Two diversity gurus are at loggerheads with each other over whether black and Asian Army and government officials should be present at Metropolitan Police interviews to ensure there is no cultural bias.
A skirmish has broken out between the National Black Police Association (NBPA) and National Association of Muslim Police (NAMP) after NAMP chairman Fiaz Choudhury claimed senior black or minority ethnic officals from the Armed Forces or Civil Service should sit alongside Met police inspectors when they interview police officers for promotions.

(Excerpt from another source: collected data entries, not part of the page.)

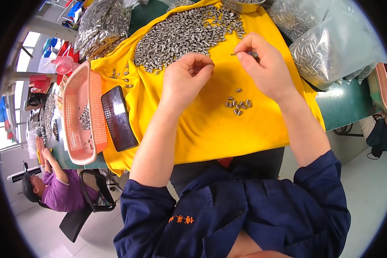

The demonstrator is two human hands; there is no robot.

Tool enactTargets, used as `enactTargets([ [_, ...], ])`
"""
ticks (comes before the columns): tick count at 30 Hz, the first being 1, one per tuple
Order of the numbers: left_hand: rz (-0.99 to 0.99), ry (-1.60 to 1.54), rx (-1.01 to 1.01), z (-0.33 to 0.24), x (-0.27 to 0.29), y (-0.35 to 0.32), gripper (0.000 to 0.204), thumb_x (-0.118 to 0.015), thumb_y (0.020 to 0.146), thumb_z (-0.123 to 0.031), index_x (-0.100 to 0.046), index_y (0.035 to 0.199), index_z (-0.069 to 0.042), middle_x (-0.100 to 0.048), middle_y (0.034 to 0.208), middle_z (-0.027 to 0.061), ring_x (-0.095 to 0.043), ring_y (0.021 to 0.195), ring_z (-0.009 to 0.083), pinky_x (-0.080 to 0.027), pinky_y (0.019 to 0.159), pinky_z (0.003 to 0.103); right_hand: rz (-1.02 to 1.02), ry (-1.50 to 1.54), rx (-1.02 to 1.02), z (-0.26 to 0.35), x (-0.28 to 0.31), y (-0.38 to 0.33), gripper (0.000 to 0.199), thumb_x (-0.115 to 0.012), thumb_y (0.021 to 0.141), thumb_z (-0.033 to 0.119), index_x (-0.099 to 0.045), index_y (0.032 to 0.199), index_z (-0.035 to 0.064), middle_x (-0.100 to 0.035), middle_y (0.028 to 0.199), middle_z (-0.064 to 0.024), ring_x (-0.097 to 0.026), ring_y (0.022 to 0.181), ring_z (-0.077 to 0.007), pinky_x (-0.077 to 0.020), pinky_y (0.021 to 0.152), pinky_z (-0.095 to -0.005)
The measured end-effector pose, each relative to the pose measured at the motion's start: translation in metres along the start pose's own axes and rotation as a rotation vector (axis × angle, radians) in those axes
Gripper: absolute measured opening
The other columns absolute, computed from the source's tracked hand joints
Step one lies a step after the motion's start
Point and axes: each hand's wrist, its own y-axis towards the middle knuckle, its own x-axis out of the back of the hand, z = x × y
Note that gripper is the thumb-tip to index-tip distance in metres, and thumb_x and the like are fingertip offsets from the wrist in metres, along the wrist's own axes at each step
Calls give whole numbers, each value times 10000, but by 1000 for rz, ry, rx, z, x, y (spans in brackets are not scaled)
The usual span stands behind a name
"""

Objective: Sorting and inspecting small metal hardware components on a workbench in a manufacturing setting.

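Over the yellow cloth (pixel 193 142), my left hand (pixel 182 81) is closed in a pinch, thumb against the fingertips. Whatever it grips is too small and hidden to make out. My right hand (pixel 266 66), level with it and a short gap away, is closed around a thin tool (pixel 233 54) whose narrow dark tip points toward the left hand. Most of that tool is covered by the fingers. Beyond the hands spreads a big heap of small metal cylinders (pixel 180 36). A small group of the same cylinders (pixel 238 104) lies below and between the hands.
Left of the cloth stand a pink plastic basket (pixel 96 129) with some metal parts and a black phone (pixel 118 118). Clear bags of metal parts (pixel 316 56) crowd the right, another bag (pixel 103 26) the far left. A co-worker in purple (pixel 66 189) sits at left.
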Motion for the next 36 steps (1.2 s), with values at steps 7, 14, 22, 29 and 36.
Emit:
enactTargets([
  [7,89,252,-81,-3,-4,-1,189,-536,791,7,-586,972,-2,-612,845,38,-576,766,96,-451,698,211,45,-97,22,3,-1,-1,56,-513,756,69,-506,795,29,-508,655,-23,-433,553,-86,-365,501,-227],
  [14,78,-286,65,-4,-3,-4,158,-562,791,-9,-579,948,-17,-598,840,50,-570,754,124,-463,698,238,112,-9,-68,7,-1,-3,62,-506,764,70,-500,806,24,-498,664,-13,-435,569,-73,-374,513,-221],
  [22,141,-610,122,-6,-8,-6,122,-560,802,-26,-560,921,0,-598,829,61,-585,756,132,-482,709,244,174,76,-86,12,0,-3,68,-491,772,57,-491,824,14,-502,693,-22,-450,610,-73,-395,541,-217],
  [29,143,-613,106,-5,-7,-7,119,-557,801,-20,-566,917,7,-602,829,67,-587,757,134,-482,713,245,175,-68,3,14,-3,-4,54,-490,762,51,-483,810,28,-527,663,-68,-510,576,-157,-406,535,-264],
  [36,80,-448,40,-8,-11,-7,112,-566,783,9,-579,894,16,-608,816,69,-594,743,134,-482,704,236,160,-163,17,12,-7,-7,59,-478,762,52,-461,815,32,-542,669,-104,-542,596,-255,-411,534,-322],
])
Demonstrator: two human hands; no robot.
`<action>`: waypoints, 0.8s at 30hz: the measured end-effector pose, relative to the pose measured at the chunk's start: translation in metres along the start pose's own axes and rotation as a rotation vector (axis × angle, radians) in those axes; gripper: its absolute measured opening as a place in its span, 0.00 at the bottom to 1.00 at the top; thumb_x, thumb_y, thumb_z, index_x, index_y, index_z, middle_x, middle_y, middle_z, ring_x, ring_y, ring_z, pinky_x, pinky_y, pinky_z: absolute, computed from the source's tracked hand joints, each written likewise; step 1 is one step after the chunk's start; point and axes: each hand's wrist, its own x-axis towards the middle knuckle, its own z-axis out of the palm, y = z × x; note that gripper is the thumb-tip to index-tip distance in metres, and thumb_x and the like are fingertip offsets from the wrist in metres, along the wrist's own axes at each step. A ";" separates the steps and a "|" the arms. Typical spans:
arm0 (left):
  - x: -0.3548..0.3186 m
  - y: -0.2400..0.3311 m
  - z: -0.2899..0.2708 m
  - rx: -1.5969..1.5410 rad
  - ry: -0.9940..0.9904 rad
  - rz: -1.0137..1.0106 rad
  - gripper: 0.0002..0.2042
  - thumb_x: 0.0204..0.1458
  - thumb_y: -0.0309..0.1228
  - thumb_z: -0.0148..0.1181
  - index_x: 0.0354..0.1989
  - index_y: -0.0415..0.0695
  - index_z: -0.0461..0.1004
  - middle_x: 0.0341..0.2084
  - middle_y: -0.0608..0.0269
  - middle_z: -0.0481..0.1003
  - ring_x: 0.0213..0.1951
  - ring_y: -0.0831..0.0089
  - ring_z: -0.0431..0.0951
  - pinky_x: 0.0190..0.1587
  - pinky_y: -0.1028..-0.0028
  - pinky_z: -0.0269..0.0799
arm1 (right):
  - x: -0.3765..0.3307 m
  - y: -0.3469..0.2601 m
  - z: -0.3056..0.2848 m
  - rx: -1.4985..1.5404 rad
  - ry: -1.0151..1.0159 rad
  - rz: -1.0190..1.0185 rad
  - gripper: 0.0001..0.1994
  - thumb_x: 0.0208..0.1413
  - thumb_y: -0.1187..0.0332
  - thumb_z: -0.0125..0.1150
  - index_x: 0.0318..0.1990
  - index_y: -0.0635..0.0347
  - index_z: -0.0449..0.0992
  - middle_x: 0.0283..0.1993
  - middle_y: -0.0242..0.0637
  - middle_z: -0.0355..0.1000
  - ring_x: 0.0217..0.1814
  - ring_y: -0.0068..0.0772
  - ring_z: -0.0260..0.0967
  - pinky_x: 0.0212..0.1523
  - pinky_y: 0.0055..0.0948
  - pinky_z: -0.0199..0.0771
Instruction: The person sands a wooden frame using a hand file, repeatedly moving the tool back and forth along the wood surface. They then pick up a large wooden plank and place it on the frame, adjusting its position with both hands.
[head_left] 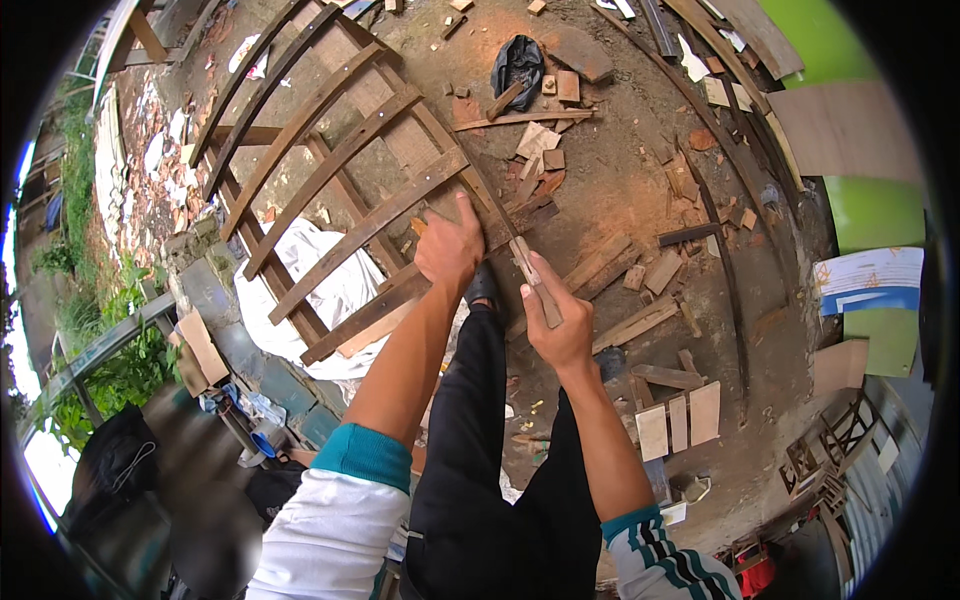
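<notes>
A slatted dark-brown wooden frame slants across the upper left, its lower right corner in front of me. My left hand is at that corner, its thumb side along a slat and its other fingers curled. Beside its knuckles shows a small orange-ended thing; most of it is hidden by the hand. To the right, my right hand is closed round a short, flat piece of wood, whose far end points at the frame's edge.
Wood offcuts lie scattered over the dirt ground to the right. A black plastic bag lies beyond them. White sheeting is under the frame. Long dark strips and green and brown panels line the right side. My shoe is near the frame.
</notes>
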 end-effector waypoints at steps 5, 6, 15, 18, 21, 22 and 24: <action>0.002 -0.005 -0.005 0.017 0.006 -0.005 0.42 0.61 0.64 0.39 0.58 0.29 0.69 0.41 0.30 0.79 0.47 0.40 0.80 0.53 0.52 0.73 | -0.081 -0.025 -0.042 -0.113 0.015 -0.013 0.22 0.55 0.75 0.64 0.59 0.66 0.76 0.47 0.56 0.80 0.46 0.55 0.81 0.42 0.39 0.82; 0.002 -0.003 -0.008 0.014 0.009 -0.001 0.42 0.61 0.64 0.39 0.58 0.29 0.69 0.42 0.30 0.79 0.48 0.40 0.80 0.53 0.52 0.72 | -0.106 -0.029 -0.058 -0.133 0.010 -0.015 0.22 0.54 0.76 0.64 0.58 0.67 0.76 0.47 0.57 0.80 0.46 0.56 0.81 0.43 0.39 0.82; 0.007 0.008 -0.002 -0.001 0.011 0.039 0.40 0.61 0.64 0.40 0.53 0.30 0.70 0.39 0.29 0.79 0.47 0.38 0.80 0.53 0.51 0.72 | 0.019 0.012 0.007 0.005 -0.010 -0.022 0.20 0.59 0.75 0.63 0.59 0.67 0.75 0.53 0.56 0.78 0.53 0.50 0.80 0.46 0.36 0.80; 0.005 0.004 0.000 0.009 0.017 0.023 0.39 0.61 0.64 0.41 0.52 0.31 0.70 0.39 0.30 0.79 0.46 0.38 0.80 0.52 0.50 0.72 | 0.009 0.000 0.008 -0.022 0.010 -0.048 0.20 0.59 0.75 0.63 0.60 0.67 0.75 0.52 0.56 0.78 0.53 0.51 0.80 0.48 0.36 0.80; 0.009 0.006 -0.002 0.010 0.032 0.030 0.39 0.61 0.64 0.41 0.52 0.31 0.70 0.39 0.31 0.79 0.46 0.38 0.80 0.51 0.50 0.72 | -0.066 -0.020 -0.042 -0.093 -0.007 -0.002 0.22 0.55 0.73 0.65 0.59 0.66 0.76 0.48 0.56 0.79 0.45 0.54 0.82 0.42 0.40 0.82; 0.007 0.001 -0.001 0.023 0.025 0.025 0.39 0.61 0.64 0.41 0.52 0.32 0.70 0.39 0.31 0.79 0.46 0.38 0.80 0.51 0.50 0.73 | -0.104 -0.026 -0.064 -0.131 -0.032 0.016 0.23 0.54 0.74 0.65 0.59 0.67 0.76 0.48 0.57 0.79 0.44 0.53 0.82 0.42 0.40 0.82; 0.008 0.001 -0.004 0.006 0.017 0.016 0.39 0.61 0.64 0.41 0.52 0.32 0.70 0.39 0.32 0.79 0.46 0.39 0.80 0.51 0.50 0.73 | -0.156 -0.046 -0.105 -0.196 -0.183 0.131 0.23 0.52 0.77 0.64 0.58 0.70 0.75 0.48 0.60 0.79 0.46 0.53 0.82 0.43 0.40 0.82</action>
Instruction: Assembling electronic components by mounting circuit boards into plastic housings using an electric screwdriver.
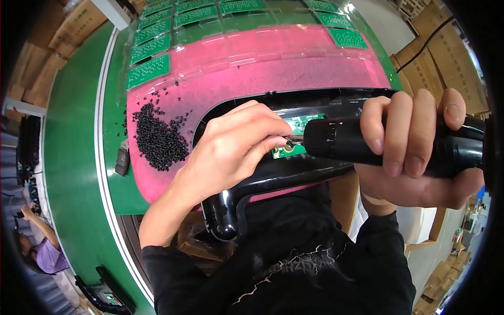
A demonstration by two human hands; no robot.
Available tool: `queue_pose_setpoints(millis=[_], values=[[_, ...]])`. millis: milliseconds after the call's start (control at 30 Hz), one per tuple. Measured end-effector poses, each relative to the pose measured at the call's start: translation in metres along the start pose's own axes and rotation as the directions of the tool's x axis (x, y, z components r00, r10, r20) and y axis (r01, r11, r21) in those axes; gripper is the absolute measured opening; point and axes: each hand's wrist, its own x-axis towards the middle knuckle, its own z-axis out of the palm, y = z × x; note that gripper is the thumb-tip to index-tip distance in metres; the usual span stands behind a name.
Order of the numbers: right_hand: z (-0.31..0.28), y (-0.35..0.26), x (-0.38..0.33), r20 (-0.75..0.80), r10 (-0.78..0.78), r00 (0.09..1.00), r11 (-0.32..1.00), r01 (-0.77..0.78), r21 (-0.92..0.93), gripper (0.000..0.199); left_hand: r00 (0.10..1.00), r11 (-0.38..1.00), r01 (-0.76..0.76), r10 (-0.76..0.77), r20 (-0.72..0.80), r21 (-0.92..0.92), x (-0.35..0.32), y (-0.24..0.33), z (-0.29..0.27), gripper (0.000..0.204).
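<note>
My right hand (415, 152) is wrapped around a black electric screwdriver (331, 139), which lies nearly level and points left. Its bit ends at the fingertips of my left hand (236, 139). Thumb and forefinger of that hand are pinched on a small black screw (289, 143) at the bit's tip. Just below them is a green circuit board (313, 119), partly covered by hand and tool. The board sits inside a long, glossy black plastic housing (223, 207) that lies across the mat's near edge, much of it hidden by my hands.
A heap of small black screws (160, 139) lies on the pink mat (252, 73), left of the housing. Green circuit boards (149, 71) in clear trays line the far side. A dark lump (122, 159) sits at the mat's left edge. Another person (47, 249) is at far left.
</note>
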Motion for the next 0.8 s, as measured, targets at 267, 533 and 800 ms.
queue_pose_setpoints(millis=[267,533,800], values=[[-0.017,0.002,0.005,0.197,0.053,0.979,0.999,-0.050,-0.018,0.057,0.997,0.998,0.059,-0.057,0.058,-0.033,-0.002,-0.001,0.002,0.015],[-0.046,0.023,0.001,0.008,0.155,0.988,0.977,-0.152,-0.152,0.053,0.967,0.965,0.248,-0.252,0.030,0.090,-0.007,-0.004,0.004,0.014],[-0.061,0.031,-0.008,-0.096,0.191,0.977,0.930,-0.211,-0.300,0.044,0.904,0.915,0.285,-0.356,0.237,0.286,-0.006,-0.004,-0.002,0.012]])
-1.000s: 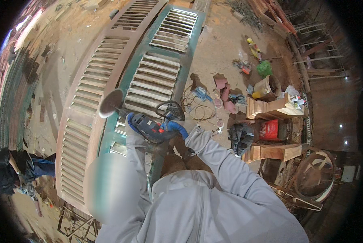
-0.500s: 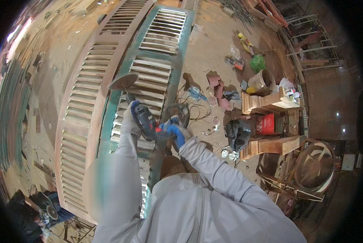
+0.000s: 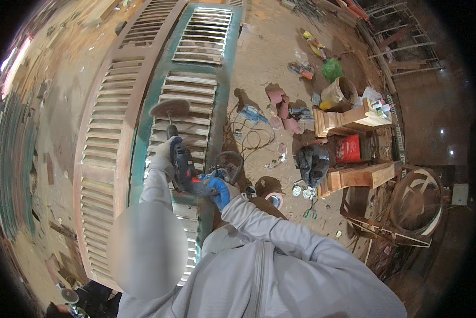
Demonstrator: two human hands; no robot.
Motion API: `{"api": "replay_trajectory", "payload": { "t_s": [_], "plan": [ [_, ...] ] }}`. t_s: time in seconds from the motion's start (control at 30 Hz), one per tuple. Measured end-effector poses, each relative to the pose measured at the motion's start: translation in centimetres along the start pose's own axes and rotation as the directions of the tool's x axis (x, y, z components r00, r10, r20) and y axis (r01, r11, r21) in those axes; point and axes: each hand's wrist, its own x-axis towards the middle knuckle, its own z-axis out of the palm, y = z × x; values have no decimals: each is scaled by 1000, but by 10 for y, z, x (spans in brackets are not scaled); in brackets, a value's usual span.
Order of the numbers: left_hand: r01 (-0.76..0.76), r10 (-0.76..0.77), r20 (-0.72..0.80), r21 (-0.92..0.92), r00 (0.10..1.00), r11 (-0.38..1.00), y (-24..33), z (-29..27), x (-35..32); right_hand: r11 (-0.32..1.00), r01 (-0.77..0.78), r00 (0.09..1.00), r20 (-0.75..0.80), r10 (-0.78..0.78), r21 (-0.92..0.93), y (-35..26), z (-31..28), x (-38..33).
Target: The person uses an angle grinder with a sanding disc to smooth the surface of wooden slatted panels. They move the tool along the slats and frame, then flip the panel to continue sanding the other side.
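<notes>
Left hand (image 3: 162, 156) fingers clamped on sander (image 3: 180, 161) body; right hand (image 3: 221, 191) fingers wrapped round its rear grip. Sanding disc (image 3: 170, 108) at 12 o'clock of hands, over green shutter (image 3: 195, 85). Pale shutter (image 3: 108, 138) at 9 o'clock. Wooden crates (image 3: 349, 122) at 3 o'clock.

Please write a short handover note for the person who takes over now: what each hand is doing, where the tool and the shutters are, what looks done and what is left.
Left hand: gripping the front of the power drill.
Right hand, in a blue glove: holding the rear handle of the same drill.
The drill carries a round sanding disc, which is over the slats of the green-framed shutter. Whether it touches them cannot be told.
A second, bare wood shutter lies beside it, on the person's left.
Done: the slats look mostly pale.
Left: the frame is still green.
Loose cables lie on the floor to the right.
</notes>
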Motion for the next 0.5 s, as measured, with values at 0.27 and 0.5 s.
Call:
{"api": "replay_trajectory", "payload": {
  "t_s": [0.27, 0.5],
  "plan": [
    [-64, 62, 53, 28, 997, 998, -8, 29, -33, 988, 94, 995, 29, -98, 119, 9, -14, -4],
    [-79, 70, 87, 114, 994, 990, -24, 47, -31, 983, 147, 989, -1, -148, 109, -2, -31, -18]
  ]
}}
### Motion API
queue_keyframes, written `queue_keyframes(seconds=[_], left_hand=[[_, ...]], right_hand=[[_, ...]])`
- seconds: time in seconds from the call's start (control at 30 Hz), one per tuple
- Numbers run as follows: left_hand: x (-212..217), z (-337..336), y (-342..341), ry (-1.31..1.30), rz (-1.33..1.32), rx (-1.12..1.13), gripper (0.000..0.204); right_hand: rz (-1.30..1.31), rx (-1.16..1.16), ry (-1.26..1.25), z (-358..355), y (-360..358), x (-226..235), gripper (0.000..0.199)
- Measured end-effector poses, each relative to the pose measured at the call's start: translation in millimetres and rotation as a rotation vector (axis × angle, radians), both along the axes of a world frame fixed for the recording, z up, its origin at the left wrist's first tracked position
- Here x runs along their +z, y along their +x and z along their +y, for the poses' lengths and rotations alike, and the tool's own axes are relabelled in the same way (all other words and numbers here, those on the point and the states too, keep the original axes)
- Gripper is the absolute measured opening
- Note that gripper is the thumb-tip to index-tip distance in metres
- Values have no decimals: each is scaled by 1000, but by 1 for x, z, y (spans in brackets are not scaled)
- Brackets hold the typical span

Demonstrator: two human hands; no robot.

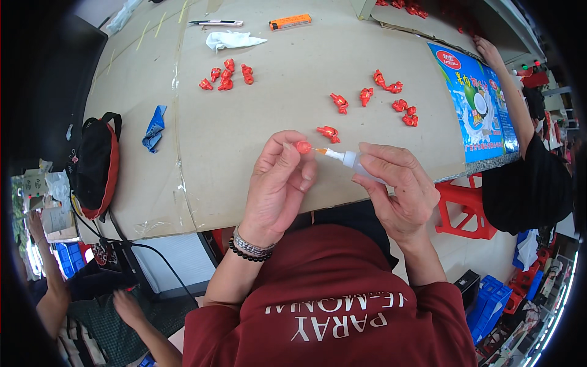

Speaking at the Metropolitan Police Authority’s Race Inquiry, Choudhury claimed there was still a racial ‘glass ceiling’ at the UK’s biggest police force, where officers hired “in their own image”, and that the only way to eradicate this culture was to instruct ethnic minority officials from outside the police to oversee interviews.
But the president of the NBPA, Ali Dizaei, rubbished the idea, labelling it a “seat-of-the-pants response”.
He told Personnel Today: “[The proposal] is not a very clever way to deal with recruitment issues.
“We are not at war so there is no need to be appointing [Met] leaders based on charismatic leadership who lead from the front and defeat terrorists. I don’t know how that would have relevance to police leadership when it comes to dealing with knife crime and youth criminality.”
Dizaei, who has yet to appear before the inquiry, said the Met should work with organisations that have dramatically improved diversity, and translate that into a policing context.
“What we need to do is parachute in people who see policing from a different set of lenses, ones who have made great leaps in diversity,” he said. “Organisations like Toyota, HSBC and Victim Support all appreciate the value of diversity and have rejigged their products and internal approaches to great effect.”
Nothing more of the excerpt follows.